Exercise description:
When you copy the listing, skip the images and return each line verbatim.

*** Block opens ***

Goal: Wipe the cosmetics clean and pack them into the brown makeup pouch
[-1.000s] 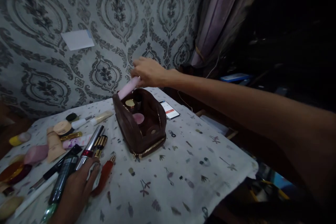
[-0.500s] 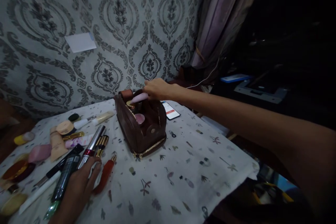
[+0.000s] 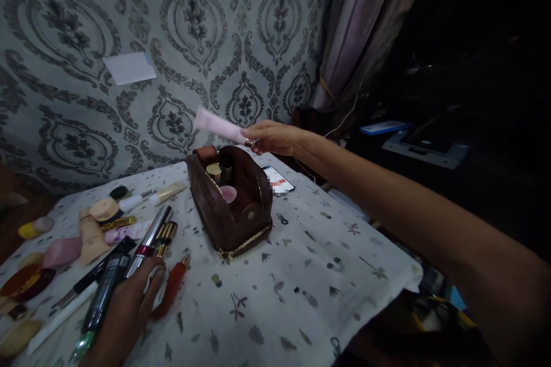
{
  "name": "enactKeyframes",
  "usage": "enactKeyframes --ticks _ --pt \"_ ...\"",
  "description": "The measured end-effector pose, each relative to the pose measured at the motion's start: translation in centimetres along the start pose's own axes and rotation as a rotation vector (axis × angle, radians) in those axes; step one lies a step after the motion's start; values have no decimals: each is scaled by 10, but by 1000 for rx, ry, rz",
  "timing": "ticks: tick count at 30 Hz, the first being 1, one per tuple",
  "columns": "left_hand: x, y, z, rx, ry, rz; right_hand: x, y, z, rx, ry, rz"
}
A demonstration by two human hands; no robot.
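Note:
Above the brown leather makeup bag [image 3: 204, 198], my right hand [image 3: 273, 136] pinches a pale pink squeeze tube [image 3: 219, 125] by its silver cap end. The bag stands unzipped, with a gold-lidded jar [image 3: 214, 170] and a round pink item [image 3: 228, 194] inside. My left hand [image 3: 129, 304] rests on the cloth with curled fingers and a bit of white showing between them; what it is stays unclear. Around it lie a dark bottle with a green end [image 3: 105, 287], a silver tube with a red band [image 3: 150, 235] and an orange-red tube [image 3: 172, 289].
Several cosmetics, among them a pink sponge [image 3: 62, 252], a beige tube [image 3: 91, 235] and a compact [image 3: 28, 282], cover the left of the patterned tablecloth [image 3: 301, 298]. A phone [image 3: 279, 181] lies behind the bag. The patterned wall [image 3: 241, 23] rises behind the table.
My right hand has lifted the pink tube up out of the bag's opening, and the tube now points up to the left. My left hand has stayed in place.

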State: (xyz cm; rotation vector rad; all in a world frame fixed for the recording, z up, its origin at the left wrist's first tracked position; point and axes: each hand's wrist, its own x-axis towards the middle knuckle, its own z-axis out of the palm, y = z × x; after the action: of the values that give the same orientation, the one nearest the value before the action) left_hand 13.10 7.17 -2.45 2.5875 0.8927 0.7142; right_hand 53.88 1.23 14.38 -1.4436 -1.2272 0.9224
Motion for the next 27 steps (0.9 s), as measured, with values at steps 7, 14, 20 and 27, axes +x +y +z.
enactKeyframes --ticks 7,14,20,27 --pt "2 -1 2 31 25 -10 7 2 38 501 -72 -126" --pt "0 -3 2 -12 10 -16 6 -3 49 34 -303 -160" --pt "-4 -16 4 -9 -42 -38 19 20 -7 -307 370 -319" --pt "-10 -24 18 -13 76 -180 48 123 -37 -703 384 10"
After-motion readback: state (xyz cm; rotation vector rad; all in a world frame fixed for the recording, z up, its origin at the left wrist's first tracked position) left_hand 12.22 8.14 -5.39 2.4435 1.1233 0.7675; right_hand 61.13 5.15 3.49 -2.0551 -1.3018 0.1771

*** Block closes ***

Result of the task:
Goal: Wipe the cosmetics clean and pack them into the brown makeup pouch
[-1.000s] 
[-0.500s] 
[+0.000s] 
{
  "name": "enactKeyframes",
  "usage": "enactKeyframes --ticks _ --pt \"_ ...\"",
  "description": "The measured end-effector pose, each relative to the pose measured at the motion's start: translation in centimetres along the start pose's own axes and rotation as a rotation vector (axis × angle, radians) in those axes; step one lies a step after the motion's start; values have no decimals: each is scaled by 10, but by 1000 for rx, ry, rz",
  "timing": "ticks: tick count at 30 Hz, the first being 1, one per tuple",
  "columns": "left_hand: x, y, z, rx, ry, rz; right_hand: x, y, z, rx, ry, rz"
}
A demonstration by two human hands; no robot.
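Note:
Above the brown leather makeup bag [image 3: 204, 198], my right hand [image 3: 273, 136] pinches a pale pink squeeze tube [image 3: 219, 125] by its silver cap end. The bag stands unzipped, with a gold-lidded jar [image 3: 214, 170] and a round pink item [image 3: 228, 194] inside. My left hand [image 3: 129, 304] rests on the cloth with curled fingers and a bit of white showing between them; what it is stays unclear. Around it lie a dark bottle with a green end [image 3: 105, 287], a silver tube with a red band [image 3: 150, 235] and an orange-red tube [image 3: 172, 289].
Several cosmetics, among them a pink sponge [image 3: 62, 252], a beige tube [image 3: 91, 235] and a compact [image 3: 28, 282], cover the left of the patterned tablecloth [image 3: 301, 298]. A phone [image 3: 279, 181] lies behind the bag. The patterned wall [image 3: 241, 23] rises behind the table.
My right hand has lifted the pink tube up out of the bag's opening, and the tube now points up to the left. My left hand has stayed in place.
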
State: (xyz cm; rotation vector rad; all in a world frame fixed for the recording, z up, its origin at the left wrist's first tracked position; point and axes: each hand's wrist, its own x-axis towards the middle knuckle, its own z-axis out of the palm, y = z × x; after the action: of the values that give the same orientation, the one nearest the value before the action) left_hand 13.10 7.17 -2.45 2.5875 0.8927 0.7142; right_hand 53.88 1.23 14.38 -1.4436 -1.2272 0.9224
Motion for the next 27 steps (0.9 s), as measured, with values at steps 7, 14, 20 and 27, axes +x +y +z.
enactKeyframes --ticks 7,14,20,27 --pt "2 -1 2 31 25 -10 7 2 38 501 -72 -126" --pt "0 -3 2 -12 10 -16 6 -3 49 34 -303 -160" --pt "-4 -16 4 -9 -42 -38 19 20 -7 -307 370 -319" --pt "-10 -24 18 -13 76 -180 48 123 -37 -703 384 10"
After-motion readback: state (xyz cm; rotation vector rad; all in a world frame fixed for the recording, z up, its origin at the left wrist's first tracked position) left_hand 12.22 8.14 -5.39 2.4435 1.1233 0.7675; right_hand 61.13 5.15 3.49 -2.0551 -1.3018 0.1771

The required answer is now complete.